People keep talking about the Republican leanings of the ceremony, and that has bled onto the rest of the issues above - you can really get a good conspiracy theory going here if you want to, and as most of us are storytellers, I bet someone has written Karl Rove into the wings of that theater in Reno. And there's a sort of them/us comfort in that, saying, "SHE did this!" or "THEY made this happen!" We can say the board is full of evil right wingers, or say the TTQ is an evil right winger -- you can go on all day, really, and I suppose if you dig you can find a few confirmaitons or contradictions.
But really, what happened with all this is that everyone trusted the system, thought things were fine, and a lot of us kept swimming even though there were a lot of warning signs for one hell of a waterfall. It's just so easy to say it won't be that big of a deal, that there's no reason to get upset, to say, "Really, what can I do?" I was too busy to go to the AGM. Really, what would I do? Except that argument's going really flat now, because all signs point to one or two people with a pretty pointed agenda and great skill at convincing themselves they act for the "greater good" and that "everyone agrees with me," and that one person or small group of people really got a lot of damage done in a short amount of time.
I think the hard part is that sometimes all we can do is write letters, be PITAs and join committees, then watch as the shit happens anyway. Since the political analogy has already been made, it reminds me a lot of first diving headfirst into the Dean campaign and killing myself for him only to have him scream himself out of the race in Des Moines, to swallow my objections of Kerry and kill myself all over again knocking on doors and making phone calls and writing letters, only to have him fall short, too. It was really tempting to resent the effort, to say, caustically, that it didn't matter, that I should have just had a beer and watched the train wreck.
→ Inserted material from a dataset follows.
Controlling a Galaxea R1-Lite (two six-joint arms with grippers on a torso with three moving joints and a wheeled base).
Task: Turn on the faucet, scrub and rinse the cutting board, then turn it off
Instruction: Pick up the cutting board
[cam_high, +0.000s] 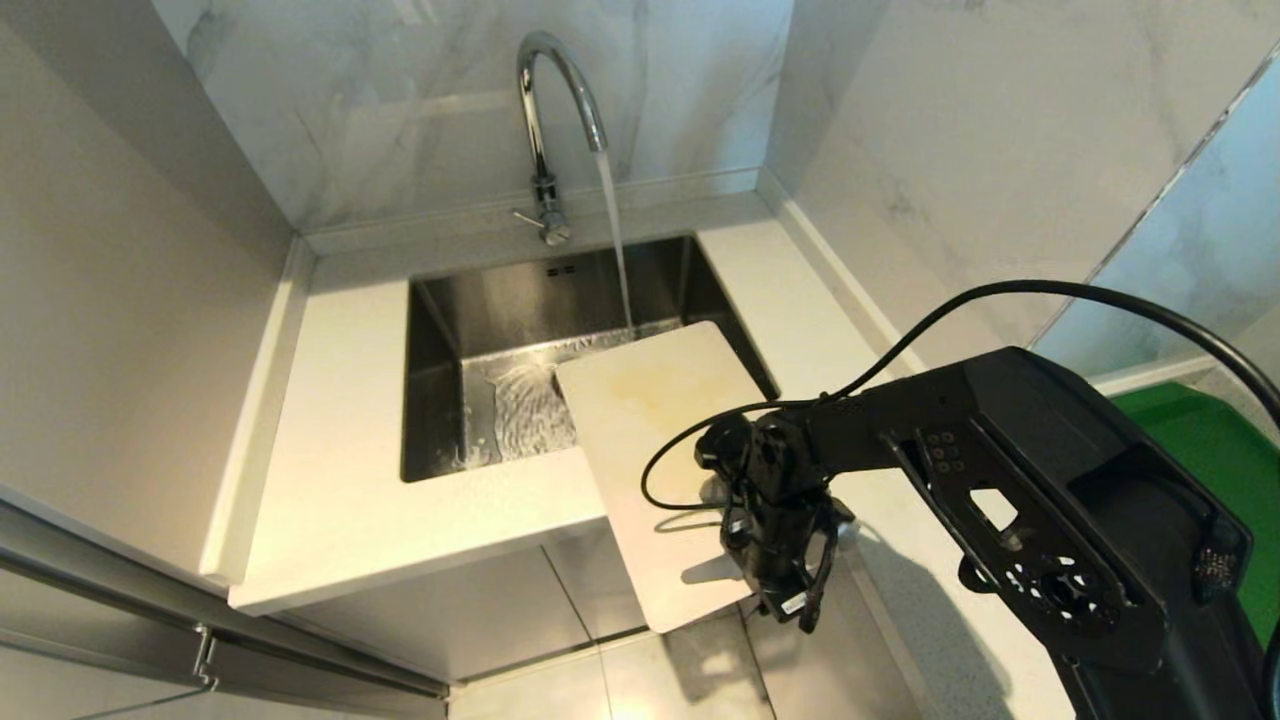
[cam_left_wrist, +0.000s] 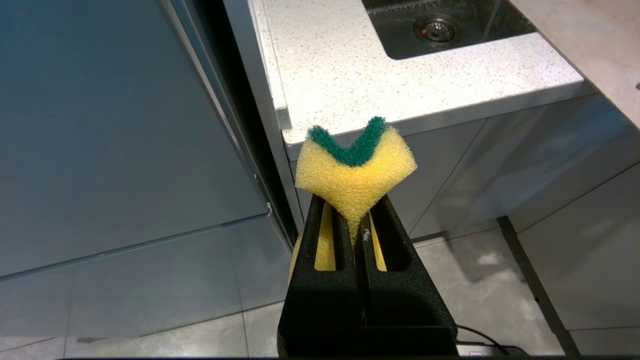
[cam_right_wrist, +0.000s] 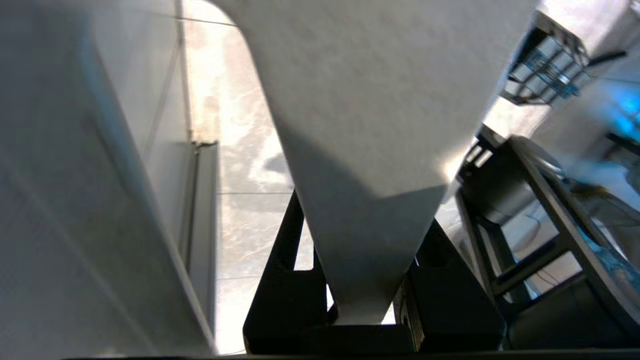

And sometimes I sort of wish I'd knocked on a few less doors and done just that.
But now I'm watching the RWA fallout, reading SmartBitches and hearing all the arguments, following Cory's blog and watching Jonquil get her rage on, collecting truly frustrated emails from board members after I wrote them, and I'm thinking that it'd have been nice to have been fighting this whole time so I could not feel like I was desperately trying to catch up and figure out WTF but could instead be feeling finally vindicated, that at LAST someone was realizing that the damn waterfall is going to kill us if we don't portage soon.
The thing is, RWA is full of smart women. I guess sometimes that makes us inefficient and I bet it's a bitch of a thing to be on a committee let alone on the board -- but really, this is what happens if we make it easy. If it were easy, men would do this. Okay, that's not entirely fair. But really, that's the beauty of an organization full of women. We're going to be messy, and it's going to take ten months just to agree what to order for lunch, but the alternative is playing nice and risk getting that awards ceremony.
So everybody go join stuff, get invovled. If nothing else write your rep occasionally and ask politely what's going on. Probably you should write your member of Congress while you're at it, too.